An essay, notes, and letters-to-the-editor by John Edwards, song lyrics copied by him, a copy of Edwards's will, and tributes to Edwards.
Arrangement: by type of writing.
While only one essay is included here, Edwards wrote many essays on country music that appeared in magazines such as Hillbilly-Folk, International Discophile, Disc Collector, and Country and Western Spotlight, from 1954 to 1960.
As a guitar and banjo player, Edwards copied hillbilly song lyrics and chords. He kept lyrics to songs by Jimmie Rogers, the Carter Family, and others in notebooks and on loose papers.
Edwards drew up his will in 1958; it provided that Eugene Earle be made executor of his collection and that the collection would be housed in the United States.
After his death, Edwards was recognized for his record collecting and his outdoor trail-blazing. The tributes include an essay, a song by Jim Hulgan, and a mountain named after him.

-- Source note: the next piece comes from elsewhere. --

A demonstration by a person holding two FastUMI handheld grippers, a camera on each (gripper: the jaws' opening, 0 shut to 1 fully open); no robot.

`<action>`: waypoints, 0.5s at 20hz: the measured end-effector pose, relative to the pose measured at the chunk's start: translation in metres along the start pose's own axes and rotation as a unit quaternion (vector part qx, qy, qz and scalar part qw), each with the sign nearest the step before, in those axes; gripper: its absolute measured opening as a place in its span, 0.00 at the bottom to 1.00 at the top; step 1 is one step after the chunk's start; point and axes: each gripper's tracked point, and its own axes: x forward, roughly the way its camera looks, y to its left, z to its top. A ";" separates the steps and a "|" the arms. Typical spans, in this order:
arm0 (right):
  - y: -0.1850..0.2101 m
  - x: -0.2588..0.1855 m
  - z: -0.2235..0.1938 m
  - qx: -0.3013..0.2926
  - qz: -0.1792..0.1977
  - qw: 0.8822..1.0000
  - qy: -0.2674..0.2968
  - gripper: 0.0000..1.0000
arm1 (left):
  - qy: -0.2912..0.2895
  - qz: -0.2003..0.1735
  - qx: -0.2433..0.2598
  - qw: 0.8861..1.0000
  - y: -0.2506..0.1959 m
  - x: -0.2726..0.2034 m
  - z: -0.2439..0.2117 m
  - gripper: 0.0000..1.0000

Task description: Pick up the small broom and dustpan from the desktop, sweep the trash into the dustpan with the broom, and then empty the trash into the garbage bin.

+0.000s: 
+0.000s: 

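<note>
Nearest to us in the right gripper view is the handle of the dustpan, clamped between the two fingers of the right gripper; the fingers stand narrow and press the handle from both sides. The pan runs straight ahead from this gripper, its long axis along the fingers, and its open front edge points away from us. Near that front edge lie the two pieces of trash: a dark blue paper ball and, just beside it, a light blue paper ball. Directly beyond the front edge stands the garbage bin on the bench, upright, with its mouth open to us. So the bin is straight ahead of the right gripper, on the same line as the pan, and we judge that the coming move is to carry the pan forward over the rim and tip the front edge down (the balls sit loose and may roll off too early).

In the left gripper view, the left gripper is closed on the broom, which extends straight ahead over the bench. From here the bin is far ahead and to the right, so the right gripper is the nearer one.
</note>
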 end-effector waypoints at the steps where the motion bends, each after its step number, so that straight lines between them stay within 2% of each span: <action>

Clippings, programs, and other items collected by Edwards, relating to Australian and American folklore and music. Similar items have been placed according to subject in the vertical files of the Southern Folklife Collection.
Arrangement: by subject.
Chiefly images of John Edwards and his bedroom. The photographs show Edwards in informal moments such as playing his guitar. Several photos also may give researchers some idea of Edwards's collecting habits--they picture bins of carefully arranged records and desk compartments stuffed with correspondence. The photographer is unknown, although the pictures of Edwards's room were presumably taken by a family member.
The two photo albums contain pictures of some early country music stars. All of the pictures appear to be reprints of earlier photographs, and hence are of little research value. The albums were labeled "#3" and "#5" by Edwards. The staff does not know if other albums, i.e., #1, #2, or #4, exist.